What is your name, affiliation, academic position, and job title?
Agnès Ferté, working as a project scientist at SLAC/Stanford University.

What is your field of research and/or what project are you involved in?
I was a teenager the first time I heard that the Universe is expanding which I thought did not make sense at all. So I have wanted to pursue cosmology since then although I considered other directions along the way. Now I am working on understanding why the Universe is, not only expanding, but expanding faster and faster.

What are your research plans?
It is a unique time to do cosmology as we are about to make a big leap in the amount of data we will get on the statistics of galaxies as well as the cosmic microwave background. I am interested in getting the most of these data and looking at them in all possible ways, with the hope of discovering something new like a breaking of general relativity which I have worked towards over the past few years.

How does CosmoVerse fit within those plans?
Tensions in the cosmological model, in combination with the current big open questions of cosmology, are a promise of coming discoveries in cosmology.
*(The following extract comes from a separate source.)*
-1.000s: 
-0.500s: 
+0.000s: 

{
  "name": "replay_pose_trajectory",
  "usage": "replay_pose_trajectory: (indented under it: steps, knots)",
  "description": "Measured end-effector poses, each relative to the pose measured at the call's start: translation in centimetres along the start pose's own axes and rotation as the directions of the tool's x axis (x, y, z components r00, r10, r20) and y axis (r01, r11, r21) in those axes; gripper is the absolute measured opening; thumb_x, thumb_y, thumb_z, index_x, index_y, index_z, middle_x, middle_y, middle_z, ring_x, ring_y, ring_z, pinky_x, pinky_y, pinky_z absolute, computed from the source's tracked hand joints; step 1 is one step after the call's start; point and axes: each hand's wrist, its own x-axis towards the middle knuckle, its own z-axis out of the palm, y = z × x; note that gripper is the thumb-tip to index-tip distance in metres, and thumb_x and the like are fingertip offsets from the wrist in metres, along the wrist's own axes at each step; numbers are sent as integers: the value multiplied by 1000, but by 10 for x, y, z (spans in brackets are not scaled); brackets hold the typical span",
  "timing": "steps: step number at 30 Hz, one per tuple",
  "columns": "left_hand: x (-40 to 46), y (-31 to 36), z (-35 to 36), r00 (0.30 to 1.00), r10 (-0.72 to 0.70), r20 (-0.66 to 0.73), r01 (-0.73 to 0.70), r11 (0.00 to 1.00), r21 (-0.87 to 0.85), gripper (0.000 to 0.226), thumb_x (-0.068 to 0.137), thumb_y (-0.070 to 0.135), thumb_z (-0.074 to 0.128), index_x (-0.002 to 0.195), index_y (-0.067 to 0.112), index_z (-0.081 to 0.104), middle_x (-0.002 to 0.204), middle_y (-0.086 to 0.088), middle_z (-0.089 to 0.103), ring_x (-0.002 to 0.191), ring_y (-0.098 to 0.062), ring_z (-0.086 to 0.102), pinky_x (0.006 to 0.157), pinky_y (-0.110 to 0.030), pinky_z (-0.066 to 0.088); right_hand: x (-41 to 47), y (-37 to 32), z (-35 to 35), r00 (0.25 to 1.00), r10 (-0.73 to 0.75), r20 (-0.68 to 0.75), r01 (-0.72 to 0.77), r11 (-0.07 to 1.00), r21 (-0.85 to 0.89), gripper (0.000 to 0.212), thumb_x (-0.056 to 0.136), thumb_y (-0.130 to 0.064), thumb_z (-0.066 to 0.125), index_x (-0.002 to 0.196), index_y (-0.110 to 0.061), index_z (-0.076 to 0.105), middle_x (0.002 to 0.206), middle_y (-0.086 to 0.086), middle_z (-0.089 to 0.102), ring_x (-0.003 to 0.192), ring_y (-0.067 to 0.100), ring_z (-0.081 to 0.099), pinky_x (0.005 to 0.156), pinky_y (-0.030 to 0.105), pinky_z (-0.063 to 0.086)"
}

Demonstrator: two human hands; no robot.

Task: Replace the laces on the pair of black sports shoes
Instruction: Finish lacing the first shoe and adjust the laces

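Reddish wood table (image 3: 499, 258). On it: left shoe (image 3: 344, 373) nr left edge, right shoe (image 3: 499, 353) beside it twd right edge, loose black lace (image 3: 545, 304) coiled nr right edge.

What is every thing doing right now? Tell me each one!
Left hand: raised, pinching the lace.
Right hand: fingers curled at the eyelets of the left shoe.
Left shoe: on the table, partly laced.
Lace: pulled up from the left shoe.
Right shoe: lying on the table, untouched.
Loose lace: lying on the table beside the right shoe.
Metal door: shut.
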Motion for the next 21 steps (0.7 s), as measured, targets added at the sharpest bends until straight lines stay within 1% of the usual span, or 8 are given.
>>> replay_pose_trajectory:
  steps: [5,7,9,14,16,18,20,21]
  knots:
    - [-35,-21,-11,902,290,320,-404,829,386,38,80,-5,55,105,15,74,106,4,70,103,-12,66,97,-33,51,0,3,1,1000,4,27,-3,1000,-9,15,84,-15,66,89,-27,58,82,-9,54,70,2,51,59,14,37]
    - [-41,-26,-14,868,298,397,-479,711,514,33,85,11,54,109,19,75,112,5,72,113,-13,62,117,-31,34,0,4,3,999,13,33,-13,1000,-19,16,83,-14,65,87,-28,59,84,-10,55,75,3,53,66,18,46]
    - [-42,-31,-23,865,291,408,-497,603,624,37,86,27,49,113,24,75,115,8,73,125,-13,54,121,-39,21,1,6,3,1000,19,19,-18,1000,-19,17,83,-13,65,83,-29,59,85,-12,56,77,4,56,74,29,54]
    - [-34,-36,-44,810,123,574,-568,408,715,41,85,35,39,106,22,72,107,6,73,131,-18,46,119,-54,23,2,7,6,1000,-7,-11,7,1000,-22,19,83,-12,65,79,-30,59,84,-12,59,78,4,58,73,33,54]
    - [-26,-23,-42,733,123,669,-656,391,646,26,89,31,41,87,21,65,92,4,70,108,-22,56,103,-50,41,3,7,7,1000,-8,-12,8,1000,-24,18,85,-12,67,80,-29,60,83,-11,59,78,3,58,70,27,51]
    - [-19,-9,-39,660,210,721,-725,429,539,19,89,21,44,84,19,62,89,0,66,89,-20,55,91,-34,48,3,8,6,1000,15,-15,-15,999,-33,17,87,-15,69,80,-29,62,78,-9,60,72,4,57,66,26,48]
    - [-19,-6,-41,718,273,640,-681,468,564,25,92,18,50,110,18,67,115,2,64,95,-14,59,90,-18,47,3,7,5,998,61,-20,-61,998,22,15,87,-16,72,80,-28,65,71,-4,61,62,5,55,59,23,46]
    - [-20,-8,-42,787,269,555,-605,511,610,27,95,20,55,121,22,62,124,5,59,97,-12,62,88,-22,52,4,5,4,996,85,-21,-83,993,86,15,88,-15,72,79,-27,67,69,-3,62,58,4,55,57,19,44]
CosmoVerse showcases the different directions in research aiming at solving these issues.

What advances or new results are you excited about or looking forward to?
Once its construction is complete, the Rubin Observatory will map the sky very quickly for a decade from Chile. It will be a pretty unique facility that will both be capital for transient phenomena as well as for the static sky. I am looking forward to see which discoveries will be made with its data after a few years of operations.

What is your view on cosmic tensions? How does your work connect with this open question in the community?
I generally believe cosmic tensions to be caused by a misunderstanding of our data but I secretly hope it is indeed a crack in our standard model. In my work I test for any deviations from what we expect in general relativity, some types of deviations could explain tensions while others don’t. In any case, we need to deeply understand our data to test the cosmological model in the first place.